L’écriture du film a été un très long travail d’argumentations pour expliquer la nécessité de faire un film qui raconte ces luttes silencieuses qu’ont menées nos « daronnes » dans les quartiers populaires au début des années 1970. Ces histoires non dites d’avortements clandestins, de combats invisibles pour maîtriser leur grossesse dessinaient les prémisses d’un féminisme tout aussi invisible, d’actions plus que de discours. Cette masse de contenus ouvrait la perspective d’un livre pour aller plus loin dans l’analyse. J’ai eu la chance de croiser sur mon chemin Caroline Glorion, chargée de programme à France 2 qui a porté à bout de bras le film et avec qui j’ai travaillé d’arrache pied pour accoucher du livre ! Et j’ai aussi une grande reconnaissance pour ma coréalisatrice Marion Stalens avec qui j’ai réalisé ce film.
Le film précède le livre parce qu’il fallait d’abord mettre en lumière le combat de nos mères. Si il y a « des » femmes dans leur très grande diversité, il n’y a qu’un combat universel pour leur émancipation : le féminisme. Une fois que cette idée simple était posée, je pouvais raconter comment ma génération, celle des « filles de daronnes » avait à son tour dû poursuivre ce combat face à des difficultés nouvelles et probablement plus complexes que nos mères. Il a fallu poursuivre ce combat pour la liberté et y ajouter nos luttes spécifiques pour l’égalité. Les générations qui suivent héritent des deux, mais on le voit avec le contexte hyper tendu, qu’elles ont en plus à défendre la fraternité. Sur trois générations, on boucle la boucle : liberté, égalité, fraternité.

C. L. : Pour écrire cet ouvrage, avez-vous procédé à une enquête en interrogeant auprès de vous les différents témoins de cette époque, votre famille, les personnes qui ont croisé votre chemin ?
B. A. :
Non, c’était davantage un travail d’introspection pour aller décortiquer d’abord ce lien si particulier avec ma mère et puis de tisser les grands moments historiques avec le récit de ma vie. Nous ne sommes que des êtres en interaction avec notre milieu depuis notre famille, notre mère, notre cité, l’école et plus globalement la société. Tout cela est déterminant dans notre construction émotionnelle, psychique et intellectuelle. Le tout c’est qu’aucun ne devienne un déterminisme.

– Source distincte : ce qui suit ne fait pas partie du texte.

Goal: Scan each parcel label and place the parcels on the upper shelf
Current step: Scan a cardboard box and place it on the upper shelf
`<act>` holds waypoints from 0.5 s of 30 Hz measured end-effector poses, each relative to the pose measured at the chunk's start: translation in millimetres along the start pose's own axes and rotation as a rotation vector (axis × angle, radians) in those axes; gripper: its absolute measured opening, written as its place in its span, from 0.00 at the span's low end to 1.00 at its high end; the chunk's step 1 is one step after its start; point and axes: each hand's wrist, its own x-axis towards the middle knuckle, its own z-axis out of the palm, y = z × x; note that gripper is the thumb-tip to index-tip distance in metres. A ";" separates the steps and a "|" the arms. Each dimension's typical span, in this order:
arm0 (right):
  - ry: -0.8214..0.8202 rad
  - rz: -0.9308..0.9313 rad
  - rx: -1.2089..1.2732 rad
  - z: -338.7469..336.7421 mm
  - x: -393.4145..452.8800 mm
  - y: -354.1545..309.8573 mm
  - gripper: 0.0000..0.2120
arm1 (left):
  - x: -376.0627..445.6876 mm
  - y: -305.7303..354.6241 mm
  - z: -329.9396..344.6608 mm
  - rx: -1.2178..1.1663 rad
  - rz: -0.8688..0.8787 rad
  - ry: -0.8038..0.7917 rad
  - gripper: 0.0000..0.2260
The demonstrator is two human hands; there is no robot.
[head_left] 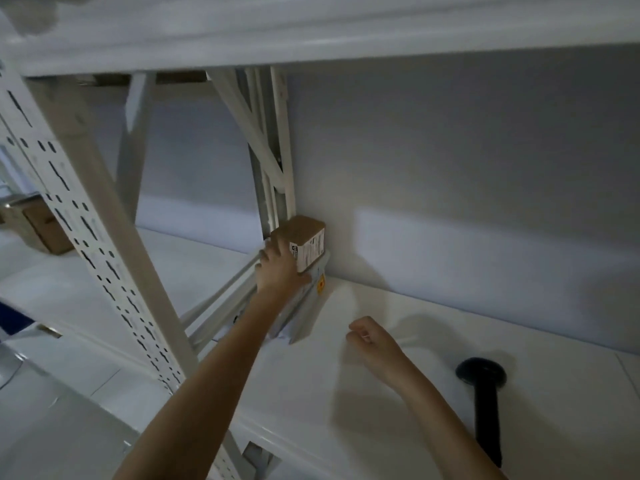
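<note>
Sitting at the back left corner of the white shelf [433, 344], hard against the wall [450, 168] and the shelf's rear upright [277, 188]: a small brown cardboard parcel [303, 242], its white printed label [309, 252] facing right, the print too small to be reading. Resting on top of a flat, pale package [304, 306] lying along the shelf's left edge, with a small orange mark showing on that package's side; near end of the package partly hiding behind the forearm, so its full outline not showing.

Reaching in from lower left, the left hand [280, 271] pressing against the parcel's near left face, fingers lying over the brown side and thumb running under its bottom edge; whether actually curling round it or merely pushing, cannot tell, the fingertips blurring into the cardboard.

Hovering above the shelf well to the right of the parcel, the right hand [372, 344], fingers curling loosely into the palm, gripping nothing visible, motion blur smearing around it.

Lying further right on the shelf, a black handheld scanner [483, 393], head toward the wall, handle pointing toward the camera, untouched.

Crossing the left foreground, a perforated white post [104, 258]. Beyond it, blurring on a neighbouring shelf, another brown box [41, 230], cutting off at the frame edge. Overhead, the underside of a higher shelf [311, 29].
</note>
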 end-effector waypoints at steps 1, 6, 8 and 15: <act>0.001 0.001 0.009 -1.0 6.2 0.5 0.08 | 16.0 2.5 -0.1 -0.001 0.003 0.014 0.45; 0.030 0.032 0.029 -4.6 24.4 4.6 0.04 | 77.6 7.3 11.0 0.060 -0.007 -0.012 0.49; 0.034 0.068 0.016 -6.3 26.8 6.1 0.04 | 92.6 5.3 18.2 0.090 -0.031 -0.068 0.48; 0.093 0.120 0.070 -1.0 31.5 -1.6 0.04 | 112.0 -6.2 27.2 0.095 -0.011 -0.100 0.40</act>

C. L. : Votre livre est aussi un dialogue entre générations féminines, puisqu’il est question de votre mère et il se conclut sur un message adressé à votre fille : en quoi se distingue ou non ce que vous voulez transmettre à votre fille de ce que vous avez vous-même reçu de votre mère ?
B. A. :
De ma mère j’ai reçu un langage quasi non verbal. Il a fallu presque toute une vie de réflexion et d’enquêtes pour tenter de mettre en lumière ses luttes invisibles et les comprendre.
Ma fille Sakina n’a que 11 ans et avant le film et le livre, elle ignorait quasiment tout de mon histoire, donc de son histoire. Elle a pleuré à chaudes larmes quand elle a appris avec une scène du film que sa grand-mère, ma mère, avait été privée d’école. Elle a pleuré les mêmes larmes lorsqu’à la fin du livre elle a découvert la lettre ouverte que je lui ai écrit. Mes enfants ont découvert ma vie dans ce livre. J’ai gardé ce trait culturel ou la première des pudeurs c’est de taire les histoires intimes. Pour l’avoir enduré, je sais comme il est difficile de se construire et plus encore de se construire en tant que femme quand on n’a pas conscience des batailles menées génération après génération pour arracher des droits.
De ma mère j’ai reçu une expérience empirique du féminisme qui ne s’est jamais objectée dans des discours, mais des actes forts et des postures.
Raconter des histoires au travers de films ou de livres, c’est une manière de restaurer notre mémoire collective. Nous avons perdu la transmission et nous contribuons par nos silences à créer des générations « d’immémorants », des générations sans Histoire, sans passé et à l’avenir incertain.
Il faut exhumer nos histoires de l’oubli, restaurer notre mémoire collective. Ce que je veux transmettre à ma fille et aux jeunes générations, ça n’est pas une idéologie, mais simplement des pistes pour forger leur esprit critique. C’est d’autant plus urgent que la bataille contre l’intégrisme religieux ne peut se gagner que sur le terrain de l’éducation et de la mémoire.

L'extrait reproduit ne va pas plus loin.